14. Method according to claim 12, characterized by the fact that the
reference element and a machining unit are disposed at a fixed interval
from one another and the surface to be machined is moved relative thereto,
so that the machining region is successively brought into corresponding
positions relative to the reference element and to the machining unit.
15. Method according to claim 14, characterized by the fact that the
reference element and the machining unit lie on imaginary radial lines
relative to a perpendicular axis of rotation through the principal plane
of the surface, about which axis of rotation the surface is rotated, so
that the essentially radial-running machining area forms part of a spiral
line on the surface.
16. Method according to claim 15, characterized by the fact that each one
of the spiral paths formed by the machining regions corresponds to the
spiral line of a distance over which the height of the crown of the
surface changes by the amount of the contour tolerance, in the radial
direction relative to the reference contour of the reference element.

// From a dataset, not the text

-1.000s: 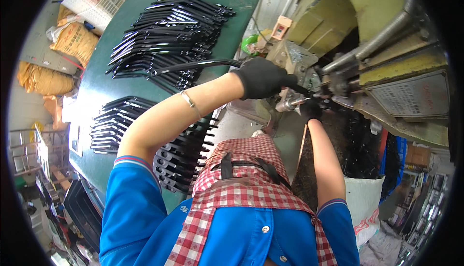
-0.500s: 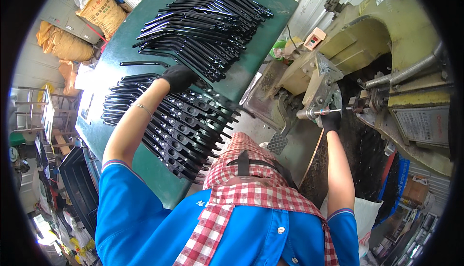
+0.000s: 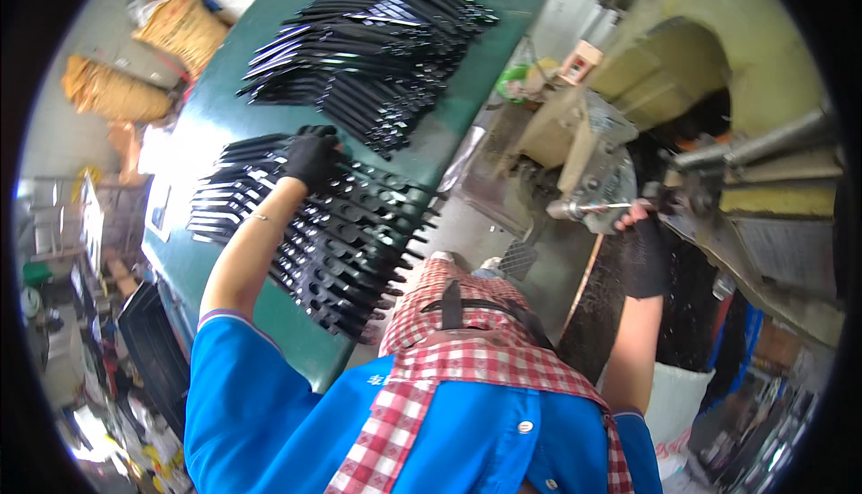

17. Method according to claim 15, characterized by the fact that at least
one machining tool of the machining unit and the measuring head of the
interferometer are moved in incremental steps associated to each other
along the relevant radial lines.
18. Method according to claim 12, characterized by the fact that
determination of the actual and desired values is accomplished by means of
laser interferometers and, if necessary, the influence of wavelength/air
pressure dependency of the laser light is detected interferometrically, in
real time, for correction.
19. Method according to one of the claim 12, characterized by the fact that
scanning heterodyne interferometers are used together with linear
reference elements.
20. Method according to claim 12, characterized by the fact that the
principal plane of the surface is aligned essentially horizontally
relative to the direction of gravitation and the reference element is
suspended or supported thereabove at a short distance from the surface.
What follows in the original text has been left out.